Table 5 The catalyst activity in Heck reaction

Conclusion

The developed and prepared glass–polymer matrices made with glass core and successfully used mercaptan-modified epoxy resin as shell in encapsulation process, meet the given requirements for catalyst supports in that they may be simply synthesized in a form suitable for heterogenization reaction of palladium complex catalysts and do not need to work efficiently any additional functionalization. The biggest advantage, apart from the catalytic properties of the prepared systems there is that this novel type of supports for palladium complex catalysts may be in easy way mechanical separated from the conducted reaction. Results obtained during the tests have proved that the morphology of the polymer carriers in the model catalytic reaction (Heck reaction and hydrogenation reaction) occurs to have more effect on the reaction characteristic, activity and selectivity as compared with the impact of the chemical structure of the matrices.
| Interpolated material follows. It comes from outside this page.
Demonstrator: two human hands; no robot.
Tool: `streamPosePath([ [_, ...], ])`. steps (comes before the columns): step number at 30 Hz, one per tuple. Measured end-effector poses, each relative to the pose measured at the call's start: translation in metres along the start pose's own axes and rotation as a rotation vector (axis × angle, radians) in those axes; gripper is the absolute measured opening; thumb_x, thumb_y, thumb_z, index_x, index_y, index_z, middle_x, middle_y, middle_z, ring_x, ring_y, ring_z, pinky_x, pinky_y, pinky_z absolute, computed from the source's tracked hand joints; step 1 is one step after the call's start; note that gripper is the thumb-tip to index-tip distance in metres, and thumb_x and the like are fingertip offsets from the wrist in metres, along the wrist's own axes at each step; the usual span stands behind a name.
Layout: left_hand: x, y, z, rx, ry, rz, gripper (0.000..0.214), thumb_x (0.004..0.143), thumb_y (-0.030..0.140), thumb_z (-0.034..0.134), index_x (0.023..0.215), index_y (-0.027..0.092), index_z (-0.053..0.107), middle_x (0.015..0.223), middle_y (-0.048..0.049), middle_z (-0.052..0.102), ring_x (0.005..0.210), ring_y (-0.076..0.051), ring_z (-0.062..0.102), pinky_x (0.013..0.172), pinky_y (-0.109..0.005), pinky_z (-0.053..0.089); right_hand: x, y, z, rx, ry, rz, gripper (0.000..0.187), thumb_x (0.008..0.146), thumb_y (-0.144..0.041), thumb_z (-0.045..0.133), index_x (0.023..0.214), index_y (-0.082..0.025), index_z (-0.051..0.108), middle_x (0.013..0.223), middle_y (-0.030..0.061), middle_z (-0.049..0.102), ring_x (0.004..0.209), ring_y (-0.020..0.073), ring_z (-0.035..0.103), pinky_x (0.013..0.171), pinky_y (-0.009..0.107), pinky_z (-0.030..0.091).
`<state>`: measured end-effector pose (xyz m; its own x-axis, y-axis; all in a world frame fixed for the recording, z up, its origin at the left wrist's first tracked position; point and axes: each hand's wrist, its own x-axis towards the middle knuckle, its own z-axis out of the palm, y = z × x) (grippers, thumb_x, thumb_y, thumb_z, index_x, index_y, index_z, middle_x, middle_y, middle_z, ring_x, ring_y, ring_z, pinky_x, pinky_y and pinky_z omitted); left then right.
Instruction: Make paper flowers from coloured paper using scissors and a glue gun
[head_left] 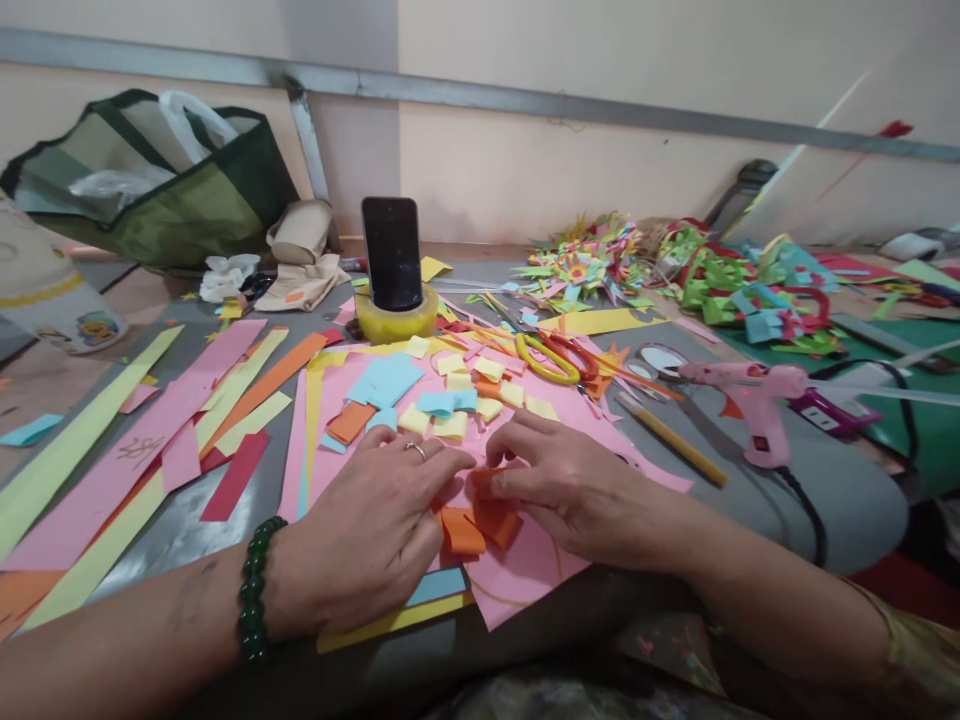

The type and amount of mercaptan used as resin modifier can have a significant impact on the morphology aspects such as pore size distribution and particular surface area prepared systems. The enhancement of the catalytic activity of supported Pd catalysts is caused by the better availability of the catalytic sites situated in modified resins having a greater volume of microspores and larger superficies area. All severe and recyclable glass–polymer palladium catalysts have had a potent catalytic stability for consecutive runs both before and after recycling efficiency tests. In addition, the next research will focus on the application of these systems for other organic reactions and characterization of the mode of bonding between the palladium atoms and the functional groups of the mercaptan-modified epoxy resin.